──────── Input data
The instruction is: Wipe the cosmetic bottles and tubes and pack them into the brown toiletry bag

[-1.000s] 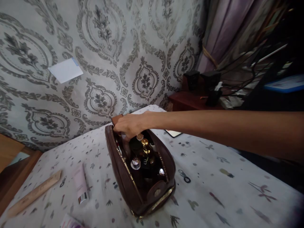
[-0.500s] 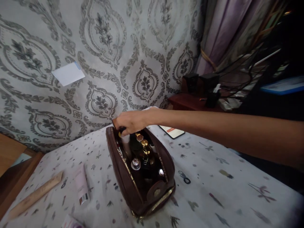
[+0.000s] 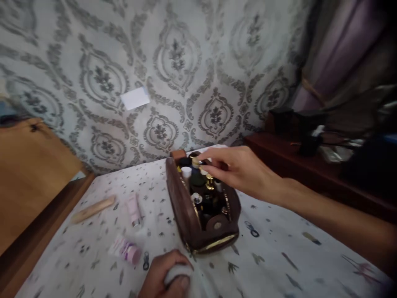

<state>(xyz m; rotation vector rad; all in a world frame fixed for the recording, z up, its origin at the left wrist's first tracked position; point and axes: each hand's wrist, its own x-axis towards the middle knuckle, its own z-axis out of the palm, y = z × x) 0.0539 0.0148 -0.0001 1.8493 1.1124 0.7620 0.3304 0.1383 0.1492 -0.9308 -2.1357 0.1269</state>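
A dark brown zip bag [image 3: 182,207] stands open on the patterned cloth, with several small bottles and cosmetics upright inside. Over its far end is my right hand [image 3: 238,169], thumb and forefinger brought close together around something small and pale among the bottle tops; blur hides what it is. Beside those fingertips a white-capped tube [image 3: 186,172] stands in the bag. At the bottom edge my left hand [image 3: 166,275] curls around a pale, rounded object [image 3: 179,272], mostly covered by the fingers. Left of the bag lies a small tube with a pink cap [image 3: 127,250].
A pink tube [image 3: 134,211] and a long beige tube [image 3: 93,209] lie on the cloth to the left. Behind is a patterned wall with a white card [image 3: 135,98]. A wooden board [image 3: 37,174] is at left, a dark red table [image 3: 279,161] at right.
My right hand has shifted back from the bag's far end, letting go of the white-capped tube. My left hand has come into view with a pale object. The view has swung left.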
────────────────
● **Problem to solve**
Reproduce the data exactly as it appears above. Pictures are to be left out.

● **Solution for this task**
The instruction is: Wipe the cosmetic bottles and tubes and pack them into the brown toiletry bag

[-1.000s] 
[-0.500s] 
[+0.000s] 

<state>(xyz m; rotation vector rad; all in a world frame fixed for the recording, z up, its origin at the left wrist's first tracked position; point and axes: each hand's wrist, its own x-axis towards the middle knuckle, its own z-axis out of the palm, y = z × x) 0.0539 0.0148 -0.0001 1.8493 1.1124 0.7620 0.3304 0.1383 0.1492 -0.9308 -2.1357 0.1269</state>
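A dark brown zip bag [image 3: 182,207] stands open on the patterned cloth, with several small bottles and cosmetics upright inside. Over its far end is my right hand [image 3: 238,169], thumb and forefinger brought close together around something small and pale among the bottle tops; blur hides what it is. Beside those fingertips a white-capped tube [image 3: 186,172] stands in the bag. At the bottom edge my left hand [image 3: 166,275] curls around a pale, rounded object [image 3: 179,272], mostly covered by the fingers. Left of the bag lies a small tube with a pink cap [image 3: 127,250].
A pink tube [image 3: 134,211] and a long beige tube [image 3: 93,209] lie on the cloth to the left. Behind is a patterned wall with a white card [image 3: 135,98]. A wooden board [image 3: 37,174] is at left, a dark red table [image 3: 279,161] at right.
My right hand has shifted back from the bag's far end, letting go of the white-capped tube. My left hand has come into view with a pale object. The view has swung left.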

There is nothing else to this exercise.